# D7000 Compatibility with a Nikon 80-200mm f/2.8 ED AF Telephoto Zoom-Nikkor Lens



## chrismdavis (Mar 20, 2012)

I've seen some discussions about these two's compatibility and the articles have taken a life of their own and never answered the question. So, will this lens work with a D7000? If yes, how slow is the autofocus (asking will it work at football games, both day and night)?

I have read about taking your camera with you when you go to buy. But I can't find a place that has this lens. They would have to order for me. I guess it would still work trying it before hand, if it doesn't work I don't have to buy it even if they order it.


----------



## cgipson1 (Mar 20, 2012)

chrismdavis said:


> I've seen some discussions about these two's compatibility and the articles have taken a life of their own and never answered the question. So, will this lens work with a D7000? If yes, how slow is the autofocus (asking will it work at football games, both day and night)?
> 
> I have read about taking your camera with you when you go to buy. But I can't find a place that has this lens. They would have to order for me. I guess it would still work trying it before hand, if it doesn't work I don't have to buy it even if they order it.



It's on the list!  Digital Camera & DSLR Lenses | All NIKKOR Lenses for Digital SLR Cameras| Nikon

Have never used one, but they are supposed to be a great lens.... slightly slower focusing than the 70-200 2.8 from what I have read....

reviews:  AF Zoom-NIKKOR 80-200mm f/2.8D ED from Nikon


----------



## rgregory1965 (Mar 20, 2012)

chrismdavis said:


> I've seen some discussions about these two's compatibility and the articles have taken a life of their own and never answered the question. So, will this lens work with a D7000? If yes, how slow is the autofocus (asking will it work at football games, both day and night)?
> 
> I have read about taking your camera with you when you go to buy. But I can't find a place that has this lens. They would have to order for me. I guess it would still work trying it before hand, if it doesn't work I don't have to buy it even if they order it.
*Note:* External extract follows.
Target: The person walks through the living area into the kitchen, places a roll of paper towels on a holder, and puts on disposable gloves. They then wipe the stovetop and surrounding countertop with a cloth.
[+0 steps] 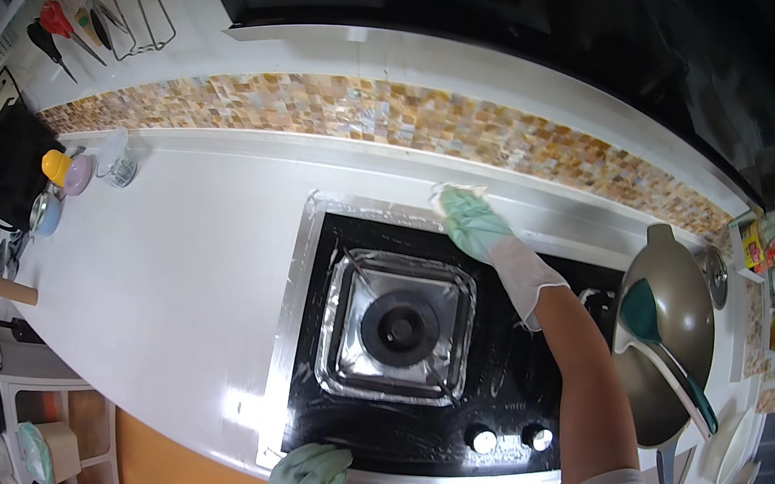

The D7000 has its own focus drive motor built itno the camera....That lens will work with it.

The 80-200 is an olders non VR lens......the newer 70-200 VR and 70-200 VRII are the newer ones, all work fine.


----------



## chrismdavis (Mar 20, 2012)

Hey folks, my name is Chris. Photography started out as hobby for me and has grown for me as a true passion past time. I don't think it will be able to replace my career. But, I am just as intrigued with this as I am with my career. So thanks for helping me and pointing out the chart. I had forgotten about that chart. 
If there is any other pointers with this lens please share. 
For now, my budget is small, still recouping from buying the Nikon 14-24 (LOVE IT). That's why I am looking at this one. Again thanks.

I just realized I posted this thread in the wrong place. I had just signed up to this moments before starting this thread while my wife was hurrying me to walk out the door (on vacation and she is hurrying me). Thanks for your patience.


----------



## 2WheelPhoto (Mar 20, 2012)

chrismdavis said:


> Hey folks, my name is Chris. Photography started out as hobby for me and has grown for me as a true passion past time. I don't think it will be able to replace my career. But, I am just as intrigued with this as I am with my career. So thanks for helping me and pointing out the chart. I had forgotten about that chart.
> If there is any other pointers with this lens please share.
> For now, my budget is small, still recouping from buying the Nikon 14-24 (LOVE IT). That's why I am looking at this one. Again thanks.
> 
> I just realized I posted this thread in the wrong place. I had just signed up to this moments before starting this thread while my wife was hurrying me to walk out the door (on vacation and she is hurrying me). Thanks for your patience.


----------



## DorkSterr (Mar 21, 2012)

delete.


----------



## djacobox372 (Mar 22, 2012)

There are three versions of the 80-200mm all have superb optics but different focusing ability.

80-200mm af-d single ring push-pull, slow af--not very good for sports, but great for everything else, $400-500 for a mint example
80-200mm af-d dual ring, decent focus speed, not great for sports but useable, $600-700
80-200mm af-s just as fast focusing as modern af-s lenses, $800-1000


----------